Achicourt pendant la Révolution de 1789

Accueil La ville Histoire Le Crinchon Le moulin Situation Plan du  site
L'histoire Archéologie Le chemin de fer Les cultes La dentelle

 

DEUX SEIGNEURIES | LES DROITS FÉODAUX | UNE PREMIÈRE ADMINISTRATION MUNICIPALE | LA POPULATION ET LES MÉTIERS | LES ACTIVITÉS AGRICOLES | LE QUESTIONNAIRE DE 1790 | L’HABITAT | LES REVENDICATIONS ET LES SOUHAITS DES ACHICOURIENS DE 1789

DEUX SEIGNEURIES

A proximité d’Arras, Achicourt constitue en 1789 un village apparemment tranquille parce que aucun seigneur n’y réside. La paroisse dépend en fait à cette époque de deux seigneuries, un seigneur laïque, qui en 1775 est le comte de Cécilly, colonel du Régiment de Bruxelles au service de la reine de Hongrie, et un seigneur ecclésiastique, l’abbé de Saint-Vaast. Le seigneur d’Achicourt, propriétaire de 170 mesures de terre, perçoit des rentes foncières, le champart, des droits sur les boissons, sur les biens des bâtards et les biens non réclamés ; il a aussi droit de moyenne justice.

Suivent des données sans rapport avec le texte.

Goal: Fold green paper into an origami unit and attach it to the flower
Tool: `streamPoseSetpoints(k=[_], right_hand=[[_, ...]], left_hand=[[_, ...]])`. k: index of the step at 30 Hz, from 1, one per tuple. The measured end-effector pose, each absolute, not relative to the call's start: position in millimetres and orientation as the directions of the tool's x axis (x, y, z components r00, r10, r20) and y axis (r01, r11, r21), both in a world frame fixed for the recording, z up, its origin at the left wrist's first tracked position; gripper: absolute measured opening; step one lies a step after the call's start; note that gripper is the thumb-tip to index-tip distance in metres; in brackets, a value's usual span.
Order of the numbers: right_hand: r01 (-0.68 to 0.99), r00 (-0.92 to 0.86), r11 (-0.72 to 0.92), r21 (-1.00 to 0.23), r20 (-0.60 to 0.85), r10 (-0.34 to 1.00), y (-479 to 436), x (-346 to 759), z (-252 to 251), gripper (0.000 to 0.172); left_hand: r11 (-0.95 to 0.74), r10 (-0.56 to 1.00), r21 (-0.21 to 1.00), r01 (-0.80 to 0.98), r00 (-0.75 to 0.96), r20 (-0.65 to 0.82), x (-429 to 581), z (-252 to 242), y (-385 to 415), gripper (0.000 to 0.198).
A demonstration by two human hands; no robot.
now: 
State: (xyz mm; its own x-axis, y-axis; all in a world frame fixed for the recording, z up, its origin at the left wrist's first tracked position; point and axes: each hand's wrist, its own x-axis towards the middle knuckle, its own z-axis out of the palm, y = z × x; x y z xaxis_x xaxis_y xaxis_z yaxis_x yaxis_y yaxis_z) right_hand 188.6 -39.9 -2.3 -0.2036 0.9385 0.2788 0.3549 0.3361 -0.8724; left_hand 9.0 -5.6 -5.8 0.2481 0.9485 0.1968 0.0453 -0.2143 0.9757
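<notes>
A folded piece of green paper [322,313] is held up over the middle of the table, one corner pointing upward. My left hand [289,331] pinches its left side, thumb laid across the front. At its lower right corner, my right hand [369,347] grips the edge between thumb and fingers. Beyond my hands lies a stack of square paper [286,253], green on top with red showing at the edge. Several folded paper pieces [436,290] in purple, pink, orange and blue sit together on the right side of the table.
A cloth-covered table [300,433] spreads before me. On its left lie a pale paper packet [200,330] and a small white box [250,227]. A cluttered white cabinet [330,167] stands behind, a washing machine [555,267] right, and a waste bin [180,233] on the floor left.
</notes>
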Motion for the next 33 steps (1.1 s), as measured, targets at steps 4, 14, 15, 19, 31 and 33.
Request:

La puissante Abbaye de Saint-Vaast est propriétaire de 277 mesures affermées aux habitants du village. Outre les revenus de ses domaines, elle touche la dîme, des rentes foncières seigneuriales, le droit de relief sur les héritages, des droits de mutation et de gaule.

Les deux seigneurs semblent s’être souvent heurtés quant à leurs prérogatives sur Achicourt.

Leurs possessions sont importantes, si l’on s’en tient aux chiffres qui précèdent, c’est pratiquement 30% du sol du village qu’ils possèdent, soit 450 mesures sur un total de 1400. Ce chiffre est cependant relativement plus faible que dans les autres villages d’Artois, il est vrai qu’un certain nombre de bourgeois d’Arras étaient aussi propriétaires sur Achicourt.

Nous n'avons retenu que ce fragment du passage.